Vozes da Guiné-Bissau

A Guiné-Bissau não tem propriamente uma estrutura de cinema, mas isso não quer dizer que não tenha talentos cinematográficos. Um deles certamente é Domingos Sanca, diretor de Rio da Verdade, projeto ganhador do DOCTV CPLP em seu país. O documentário de média-metragem, produzido por Carlos Vaz, está sendo exibido em emissoras de nove países, além de festivais e mostras como a Brasilidade, em cartaz no Rio de Janeiro.

Domingos Sanca trabalha na televisão nacional da Guiné-Bissau e se responsabilizou também pela bela fotografia de Rio da Verdade. As imagens revelam uma área paradisíaca do noroeste do país, o Parque Natural do Rio Cachéu. Esse paraíso encontra-se ameaçado pela desertificação com o avanço progressivo do Saara a partir do Senegal, ao norte. A direção do parque implantou uma política de proteção que coíbe a derrubada de grandes árvores e a caça e a pesca indiscriminadas. Embora sejam acompanhadas de orientações para práticas menos agressivas ao meio-ambiente, essas normas colidem com certas rotinas de subsistência tradicionais dos moradores da região.

O conflito se assemelha ao dos caboclos da Amazônia com as regras do Ibama, como já foi mostrado em diversos documentários brasileiros. Mas nenhum que eu conheça logrou apresentar esse dilema com o grau de dramaticidade de uma cena de Rio da Verdade. A propósito da derrubada ilegal de uma árvore, dois funcionários do parque discutem com um lavrador os direitos e obrigações dos moradores. Cada lado expõe suas razões diante da câmera, deixando claro o choque entre os interesses individuais – amparados na tradição, na noção de posse e na necessidade imediata – e as exigências da sustentabilidade, voltadas para o futuro e o bem coletivo. É uma cena rara e forte, que mobiliza a consciência do espectador.

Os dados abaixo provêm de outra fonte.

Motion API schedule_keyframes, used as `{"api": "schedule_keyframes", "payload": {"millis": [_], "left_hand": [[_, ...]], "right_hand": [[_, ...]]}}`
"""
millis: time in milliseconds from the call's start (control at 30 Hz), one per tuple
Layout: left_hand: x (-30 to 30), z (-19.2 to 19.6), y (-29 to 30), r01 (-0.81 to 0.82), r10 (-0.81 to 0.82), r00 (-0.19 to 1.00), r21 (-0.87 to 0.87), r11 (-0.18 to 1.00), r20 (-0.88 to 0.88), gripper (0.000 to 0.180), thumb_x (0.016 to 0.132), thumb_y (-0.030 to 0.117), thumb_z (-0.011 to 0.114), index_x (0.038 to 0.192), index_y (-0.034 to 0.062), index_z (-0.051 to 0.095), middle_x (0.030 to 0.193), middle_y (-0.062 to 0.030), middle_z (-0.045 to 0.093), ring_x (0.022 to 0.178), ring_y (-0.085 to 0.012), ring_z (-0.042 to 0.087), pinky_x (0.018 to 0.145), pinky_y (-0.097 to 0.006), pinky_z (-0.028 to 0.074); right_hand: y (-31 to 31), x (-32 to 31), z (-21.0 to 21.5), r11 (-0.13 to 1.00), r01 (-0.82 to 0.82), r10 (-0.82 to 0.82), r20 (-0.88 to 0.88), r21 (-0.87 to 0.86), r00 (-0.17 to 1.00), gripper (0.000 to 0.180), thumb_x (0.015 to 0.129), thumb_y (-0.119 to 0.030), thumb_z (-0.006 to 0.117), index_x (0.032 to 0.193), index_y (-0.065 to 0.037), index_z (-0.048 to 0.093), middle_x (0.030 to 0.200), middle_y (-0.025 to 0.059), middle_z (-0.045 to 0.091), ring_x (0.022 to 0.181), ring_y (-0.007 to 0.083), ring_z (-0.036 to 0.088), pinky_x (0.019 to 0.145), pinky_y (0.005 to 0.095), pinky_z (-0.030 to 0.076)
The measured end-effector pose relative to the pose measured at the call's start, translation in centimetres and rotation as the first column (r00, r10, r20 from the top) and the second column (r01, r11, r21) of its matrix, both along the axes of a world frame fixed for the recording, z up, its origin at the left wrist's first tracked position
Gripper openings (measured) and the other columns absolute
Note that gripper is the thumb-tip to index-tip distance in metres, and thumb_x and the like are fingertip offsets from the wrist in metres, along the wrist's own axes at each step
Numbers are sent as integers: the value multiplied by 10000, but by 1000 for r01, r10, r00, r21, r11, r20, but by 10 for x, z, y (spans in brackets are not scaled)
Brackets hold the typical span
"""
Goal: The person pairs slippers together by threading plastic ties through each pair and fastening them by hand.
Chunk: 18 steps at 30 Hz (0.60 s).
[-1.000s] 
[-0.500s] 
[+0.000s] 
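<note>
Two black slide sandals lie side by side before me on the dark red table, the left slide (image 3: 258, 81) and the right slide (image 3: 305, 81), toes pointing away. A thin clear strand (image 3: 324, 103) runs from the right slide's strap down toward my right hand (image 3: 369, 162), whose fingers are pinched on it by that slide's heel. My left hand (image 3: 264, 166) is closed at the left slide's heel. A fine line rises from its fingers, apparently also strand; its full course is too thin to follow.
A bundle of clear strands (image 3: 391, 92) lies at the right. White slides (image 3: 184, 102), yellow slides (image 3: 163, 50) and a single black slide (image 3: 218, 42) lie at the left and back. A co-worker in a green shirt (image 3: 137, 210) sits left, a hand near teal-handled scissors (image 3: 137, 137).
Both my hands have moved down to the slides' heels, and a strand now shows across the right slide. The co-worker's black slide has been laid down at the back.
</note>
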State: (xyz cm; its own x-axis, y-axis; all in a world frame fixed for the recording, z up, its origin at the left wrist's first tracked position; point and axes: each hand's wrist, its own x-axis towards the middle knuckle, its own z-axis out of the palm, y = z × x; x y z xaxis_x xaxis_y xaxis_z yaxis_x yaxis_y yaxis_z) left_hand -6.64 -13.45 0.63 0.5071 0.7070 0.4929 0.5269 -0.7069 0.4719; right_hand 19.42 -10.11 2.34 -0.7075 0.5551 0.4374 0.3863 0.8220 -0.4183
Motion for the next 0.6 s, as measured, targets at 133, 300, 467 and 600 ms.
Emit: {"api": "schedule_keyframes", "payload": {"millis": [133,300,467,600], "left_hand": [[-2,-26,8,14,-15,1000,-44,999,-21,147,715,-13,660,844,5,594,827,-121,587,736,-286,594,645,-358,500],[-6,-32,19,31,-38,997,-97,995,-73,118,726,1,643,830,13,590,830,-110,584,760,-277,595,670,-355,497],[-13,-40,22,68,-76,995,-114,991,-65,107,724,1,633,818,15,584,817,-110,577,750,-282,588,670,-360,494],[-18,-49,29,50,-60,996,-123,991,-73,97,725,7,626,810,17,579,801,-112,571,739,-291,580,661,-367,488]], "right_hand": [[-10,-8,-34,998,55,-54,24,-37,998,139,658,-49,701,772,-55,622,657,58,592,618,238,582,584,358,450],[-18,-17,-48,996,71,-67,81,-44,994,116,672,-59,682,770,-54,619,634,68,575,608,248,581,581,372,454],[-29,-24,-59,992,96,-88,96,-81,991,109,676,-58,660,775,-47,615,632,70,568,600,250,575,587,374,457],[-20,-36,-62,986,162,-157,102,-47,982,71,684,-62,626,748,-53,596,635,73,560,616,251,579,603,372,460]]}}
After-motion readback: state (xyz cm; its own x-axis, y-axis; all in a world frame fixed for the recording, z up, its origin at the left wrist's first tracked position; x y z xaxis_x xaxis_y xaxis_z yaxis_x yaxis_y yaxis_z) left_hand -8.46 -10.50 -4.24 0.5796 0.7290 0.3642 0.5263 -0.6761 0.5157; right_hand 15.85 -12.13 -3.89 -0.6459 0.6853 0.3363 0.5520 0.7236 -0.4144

A importância do Rio Cachéu é mais que ecológica. É mítica e política. Para além dos limites do parque, nas duas margens do rio, localizam-se duas etnias rivais. O rio, cantado em versos por poetas guineenses como Mussá Baldé, é fonte de vida e lugar sagrado para a população. As ambiguidades da relação entre espiritualidade e sobrevivência são ilustradas pela questão dos hipopótamos. Considerados parentes dos homens, eles não devem ser mortos. Mas com frequência devastam as plantações de arroz, causando enormes prejuízos. Quando alguém abate um deles, a comunidade faz um ritual de expiação e prontamente se farta com sua carne generosa.

Rio da Verdade tem a qualidade, relativamente rara em filmes etnográficos, de abordar seu tema através de muitas vozes, onde não faltam contradições e controvérsias. Além disso, assume um caráter não didático, mas baseado na observação da natureza e dos homens. O ritmo é distendido e evocativo, privilegiando o tempo largo do rio e a cadência natural dos trabalhos no campo e das cerimônias religiosas.

Domingos Sanca merece toda atenção com seu novo projeto sobre o Arquipélago dos Bijagós, reserva natural colocada em risco pela ação de pescadores clandestinos e a recente descoberta de petróleo. Nesse filme, o diretor pretende trabalhar nos limites entre ficção e documentário, para isso incorporando a história de um casal conflagrado pelas obrigações ritualísticas da etnia Bijagó.